→ WHAT TO WORK ON
Output every line of the data exactly as it appears.

(Beginning of STORED DATA)

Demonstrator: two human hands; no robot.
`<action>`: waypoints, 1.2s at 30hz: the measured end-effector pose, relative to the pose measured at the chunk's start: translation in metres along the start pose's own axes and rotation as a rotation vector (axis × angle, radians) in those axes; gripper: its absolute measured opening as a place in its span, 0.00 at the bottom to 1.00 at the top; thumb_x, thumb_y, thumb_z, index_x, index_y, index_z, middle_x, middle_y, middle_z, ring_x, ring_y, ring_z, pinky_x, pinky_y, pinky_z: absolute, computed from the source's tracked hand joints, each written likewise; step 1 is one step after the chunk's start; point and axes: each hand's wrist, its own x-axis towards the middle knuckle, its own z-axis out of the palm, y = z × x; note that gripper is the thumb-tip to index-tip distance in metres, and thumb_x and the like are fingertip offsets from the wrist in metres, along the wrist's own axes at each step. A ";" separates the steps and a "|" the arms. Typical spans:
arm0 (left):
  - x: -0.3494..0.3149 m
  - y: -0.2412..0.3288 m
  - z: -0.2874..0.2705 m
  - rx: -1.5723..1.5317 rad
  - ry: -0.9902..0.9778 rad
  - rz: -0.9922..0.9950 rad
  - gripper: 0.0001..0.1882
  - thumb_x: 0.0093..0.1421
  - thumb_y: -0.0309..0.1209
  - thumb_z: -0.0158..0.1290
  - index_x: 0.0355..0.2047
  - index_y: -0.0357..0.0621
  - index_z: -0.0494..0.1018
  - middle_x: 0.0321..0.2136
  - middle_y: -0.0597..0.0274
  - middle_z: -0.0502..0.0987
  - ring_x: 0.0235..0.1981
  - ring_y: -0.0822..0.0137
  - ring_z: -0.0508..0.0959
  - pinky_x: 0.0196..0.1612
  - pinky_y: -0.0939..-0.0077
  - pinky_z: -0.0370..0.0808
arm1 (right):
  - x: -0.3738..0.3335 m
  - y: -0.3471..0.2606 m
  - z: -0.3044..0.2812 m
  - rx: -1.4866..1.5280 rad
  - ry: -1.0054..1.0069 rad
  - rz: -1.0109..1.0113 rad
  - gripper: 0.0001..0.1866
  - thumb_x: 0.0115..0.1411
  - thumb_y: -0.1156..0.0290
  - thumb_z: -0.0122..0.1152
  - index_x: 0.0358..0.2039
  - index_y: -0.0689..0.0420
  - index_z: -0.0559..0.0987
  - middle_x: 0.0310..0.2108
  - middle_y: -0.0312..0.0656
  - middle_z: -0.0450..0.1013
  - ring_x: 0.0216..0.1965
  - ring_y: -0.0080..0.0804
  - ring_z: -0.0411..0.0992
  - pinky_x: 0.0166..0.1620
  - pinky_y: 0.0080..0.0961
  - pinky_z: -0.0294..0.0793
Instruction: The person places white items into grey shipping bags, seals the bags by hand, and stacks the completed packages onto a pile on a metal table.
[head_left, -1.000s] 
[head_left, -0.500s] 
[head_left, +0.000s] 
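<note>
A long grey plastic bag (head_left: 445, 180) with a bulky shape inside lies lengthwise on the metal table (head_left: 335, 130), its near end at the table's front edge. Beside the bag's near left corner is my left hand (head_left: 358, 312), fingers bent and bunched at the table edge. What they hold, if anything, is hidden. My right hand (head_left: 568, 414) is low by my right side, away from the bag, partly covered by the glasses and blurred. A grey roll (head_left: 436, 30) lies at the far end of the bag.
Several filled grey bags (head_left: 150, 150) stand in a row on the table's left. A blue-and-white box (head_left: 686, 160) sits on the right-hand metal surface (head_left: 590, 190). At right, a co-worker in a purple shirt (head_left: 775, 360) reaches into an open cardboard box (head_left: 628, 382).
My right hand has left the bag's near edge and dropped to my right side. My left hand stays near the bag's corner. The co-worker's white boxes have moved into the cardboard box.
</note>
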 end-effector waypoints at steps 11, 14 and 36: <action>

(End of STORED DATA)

→ RESPONSE BELOW
Demonstrator: two human hands; no robot.
`<action>`: waypoints, 1.2s at 30hz: the measured end-effector pose, relative to the pose measured at the chunk's start: translation in metres along the start pose's own axes and rotation as a rotation vector (axis × angle, radians) in those axes; gripper: its absolute measured opening as a place in its span, 0.00 at the bottom to 1.00 at the top; thumb_x, thumb_y, thumb_z, index_x, index_y, index_z, middle_x, middle_y, middle_z, ring_x, ring_y, ring_z, pinky_x, pinky_y, pinky_z: absolute, computed from the source's tracked hand joints, each written likewise; step 1 is one step after the chunk's start; point and axes: each hand's wrist, its own x-axis towards the middle knuckle, its own z-axis out of the palm, y = z × x; note that gripper is the thumb-tip to index-tip distance in metres, and thumb_x and the like are fingertip offsets from the wrist in metres, along the wrist's own axes at each step. A ";" separates the steps and a "|" the arms. Typical spans:
arm0 (left):
  - x: -0.3494..0.3149 m
  - y: -0.2412..0.3288 m
  - z: -0.2874..0.2705 m
  - rx: -1.5723..1.5317 rad
  - ry: -0.9902..0.9778 rad
  - rz: -0.9922..0.9950 rad
  - gripper: 0.0001..0.1882
  - thumb_x: 0.0093..0.1421
  - thumb_y: -0.0309..0.1209
  - thumb_z: -0.0158..0.1290
  - index_x: 0.0355..0.2047
  - index_y: -0.0357..0.0621
  - index_z: -0.0494..0.1018
  - middle_x: 0.0321..0.2136
  - middle_y: -0.0597..0.0274
  - middle_z: -0.0502..0.0987
  - ring_x: 0.0235..0.1981
  - ring_y: -0.0822..0.0137
  - ring_z: -0.0508..0.0959
  - pinky_x: 0.0196..0.1612
  - pinky_y: -0.0939..-0.0077
  - pinky_z: -0.0370..0.0808
arm1 (right):
  - x: -0.3738..0.3335 m
  - y: -0.3471..0.2606 m
  - z: -0.3044..0.2812 m
  - rx: -1.4866..1.5280 rad
  - ry: -1.0054..1.0069 rad
  - rz: -1.0109..1.0113 rad
  - gripper: 0.0001..0.1866
  - thumb_x: 0.0115..0.1411
  - thumb_y: -0.1156..0.0290
  - thumb_z: -0.0122..0.1152
  - index_x: 0.0358..0.2039
  - index_y: -0.0689..0.0420
  - index_z: -0.0559..0.0987
  - middle_x: 0.0310..0.2108
  - middle_y: -0.0312..0.0656
  - middle_z: -0.0450..0.1013
  - ring_x: 0.0216..0.1965
  - ring_y: -0.0080..0.0804
  - ring_z: -0.0411..0.0992
  - pinky_x: 0.0166..0.1620
  - pinky_y: 0.0080..0.0961
  - pinky_z: -0.0294..0.0793
Instruction: The person places white items into grey shipping bags, seals the bags by hand, and stacks the completed packages onto a pile on a metal table.
[head_left, -1.000s] 
[head_left, -0.500s] 
[head_left, +0.000s] 
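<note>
A long grey plastic bag (head_left: 445, 180) with a bulky shape inside lies lengthwise on the metal table (head_left: 335, 130), its near end at the table's front edge. Beside the bag's near left corner is my left hand (head_left: 358, 312), fingers bent and bunched at the table edge. What they hold, if anything, is hidden. My right hand (head_left: 568, 414) is low by my right side, away from the bag, partly covered by the glasses and blurred. A grey roll (head_left: 436, 30) lies at the far end of the bag.
Several filled grey bags (head_left: 150, 150) stand in a row on the table's left. A blue-and-white box (head_left: 686, 160) sits on the right-hand metal surface (head_left: 590, 190). At right, a co-worker in a purple shirt (head_left: 775, 360) reaches into an open cardboard box (head_left: 628, 382).
My right hand has left the bag's near edge and dropped to my right side. My left hand stays near the bag's corner. The co-worker's white boxes have moved into the cardboard box.
</note>
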 end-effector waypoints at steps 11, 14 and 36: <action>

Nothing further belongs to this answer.